Thomas,
I only meant the storage requirements.
Datatype 'text'
http://www.postgresql.org/docs/8.0/interactive/datatype-character.html:
"Long strings are compressed by the system automatically, so the
physical requirement on disk may be less."
Datatype 'binary'
http://www.postgresql.org/docs/8.0/interactive/datatype-binary.html says
nothing about compression. Probably because the size reduction/cpu cost
is much worse than for text fields.
Unfortunately Moores Law doesn't apply to disc io, there is only very
little improvement every year, so io becomes more and more a bottleneck.
That's why it's a good idea to increase cpu usage to lower io (compression).
Both "text" and "bytea" are so-called "TOAST" types in PostgreSQL.
TOAST types have some flexibility in storage strategy; have a look at
http://www.postgresql.org/docs/8.0/interactive/storage-toast.html
I just did a little experiment to try it out: inserting long,
compressible strings in sql_ascii and unicode databases, using storage
types "extended" (i.e. compressed) and "external" (not compressed):
sql_ascii
bytea
extended
BEFORE: 4600
AFTER : 4616
external
BEFORE: 4600
AFTER : 5660
text
extended
BEFORE: 4600
AFTER : 4616
external
BEFORE: 4600
AFTER : 5660
unicode
bytea
extended
BEFORE: 4600
AFTER : 4616
external
BEFORE: 4600
AFTER : 5660
text
extended
BEFORE: 4600
AFTER : 4616
external
BEFORE: 4600
AFTER : 5660
numbers are PostgreSQL data directory sizes in KB. These are for
PostgreSQL 7.4; 8.0 numbers are similar. Script is attached for reference.
I thought about fulltext search engines like tsearch2, they only work on
text fields.
A normal SELECT on a mailbox would be a real bad idea, because the
database would have to read all message bodies from disc. My mailbox has
10 GB, that's lot of io :)
Haven't used tsearch before, but it could be a factor. If converting to
UTF-8, another consideration would be whether dbmail will be able to
unambiguously round-trip the text back to the original encoding,
byte-for-byte, e.g. to preserve digital signatures. Pathological
example: the original message is in UTF-8, with
"Content-Transfer-Encoding: 8bit", but contains an invalid UTF-8
sequence. Not sure what MTAs typically do in those cases, if anything.
Robert
import pg, os
pgVer = '7.4'
def createAndPopulateDb(storageMechanismName, encoding, columnType):
print ' ', storageMechanismName
dbName = "compression_test_" + storageMechanismName + "_" + encoding + "_" + columnType
conn.query('CREATE DATABASE ' + dbName + " WITH ENCODING '" + encoding + "'")

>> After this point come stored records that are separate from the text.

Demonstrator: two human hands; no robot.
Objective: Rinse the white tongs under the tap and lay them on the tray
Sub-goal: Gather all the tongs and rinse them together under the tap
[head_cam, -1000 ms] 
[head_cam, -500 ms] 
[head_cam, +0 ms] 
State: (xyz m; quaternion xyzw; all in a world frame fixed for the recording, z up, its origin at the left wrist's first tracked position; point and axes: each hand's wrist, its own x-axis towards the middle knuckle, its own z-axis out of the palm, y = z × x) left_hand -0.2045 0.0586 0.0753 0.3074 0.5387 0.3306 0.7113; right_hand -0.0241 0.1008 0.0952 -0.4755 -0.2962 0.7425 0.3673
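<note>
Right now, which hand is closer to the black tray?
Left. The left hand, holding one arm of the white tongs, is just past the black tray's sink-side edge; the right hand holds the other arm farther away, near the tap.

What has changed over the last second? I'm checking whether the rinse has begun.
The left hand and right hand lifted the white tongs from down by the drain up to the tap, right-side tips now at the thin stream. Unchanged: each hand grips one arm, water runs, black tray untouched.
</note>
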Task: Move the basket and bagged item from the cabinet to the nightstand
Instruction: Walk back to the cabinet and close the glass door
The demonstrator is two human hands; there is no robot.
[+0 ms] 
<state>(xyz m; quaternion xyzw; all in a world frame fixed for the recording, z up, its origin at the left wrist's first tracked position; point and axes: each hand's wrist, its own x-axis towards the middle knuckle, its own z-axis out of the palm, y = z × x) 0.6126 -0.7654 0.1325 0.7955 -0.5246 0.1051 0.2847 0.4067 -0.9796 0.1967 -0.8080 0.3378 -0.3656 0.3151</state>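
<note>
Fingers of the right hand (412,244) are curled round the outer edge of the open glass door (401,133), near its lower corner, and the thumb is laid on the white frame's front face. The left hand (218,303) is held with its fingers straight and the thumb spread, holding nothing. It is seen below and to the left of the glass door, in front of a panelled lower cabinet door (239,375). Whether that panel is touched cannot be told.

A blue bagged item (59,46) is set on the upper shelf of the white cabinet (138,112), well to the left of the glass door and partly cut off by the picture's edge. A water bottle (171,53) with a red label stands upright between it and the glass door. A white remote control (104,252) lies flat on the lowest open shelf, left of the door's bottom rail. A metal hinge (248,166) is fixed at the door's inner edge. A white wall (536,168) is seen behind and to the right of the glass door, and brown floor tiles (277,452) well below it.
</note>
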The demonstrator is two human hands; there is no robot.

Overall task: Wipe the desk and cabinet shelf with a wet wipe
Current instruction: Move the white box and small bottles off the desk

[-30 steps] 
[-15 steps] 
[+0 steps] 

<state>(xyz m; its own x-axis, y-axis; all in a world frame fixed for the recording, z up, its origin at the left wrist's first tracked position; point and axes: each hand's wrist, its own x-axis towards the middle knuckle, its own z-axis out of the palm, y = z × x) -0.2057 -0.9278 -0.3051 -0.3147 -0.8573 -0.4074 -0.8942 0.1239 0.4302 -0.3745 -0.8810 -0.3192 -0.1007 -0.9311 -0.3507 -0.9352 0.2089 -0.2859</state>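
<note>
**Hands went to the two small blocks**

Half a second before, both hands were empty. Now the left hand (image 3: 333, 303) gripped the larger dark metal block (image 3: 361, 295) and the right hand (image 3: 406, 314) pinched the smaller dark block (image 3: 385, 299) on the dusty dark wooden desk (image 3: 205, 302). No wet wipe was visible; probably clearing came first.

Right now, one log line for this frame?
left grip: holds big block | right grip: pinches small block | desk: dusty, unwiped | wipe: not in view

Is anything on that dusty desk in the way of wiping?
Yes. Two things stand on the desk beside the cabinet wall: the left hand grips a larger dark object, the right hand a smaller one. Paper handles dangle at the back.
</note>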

dbOid = conn.query("SELECT oid FROM pg_database WHERE datname='" + dbName + "'").getresult()[0][0]
conn2 = pg.connect(dbName)
conn2.query("CREATE TABLE foo (bar " + columnType + ")")
dbDirName = '/var/lib/postgresql/' + pgVer + '/main/base/' + str(dbOid)
print ' BEFORE:', os.popen('du -ks ' + dbDirName).read().split()[0]
conn2.query("ALTER TABLE foo ALTER COLUMN bar SET storage " + storageMechanismName)
for i in range(10):
conn2.query("INSERT INTO foo VALUES ('" + ' '*100000 + "')")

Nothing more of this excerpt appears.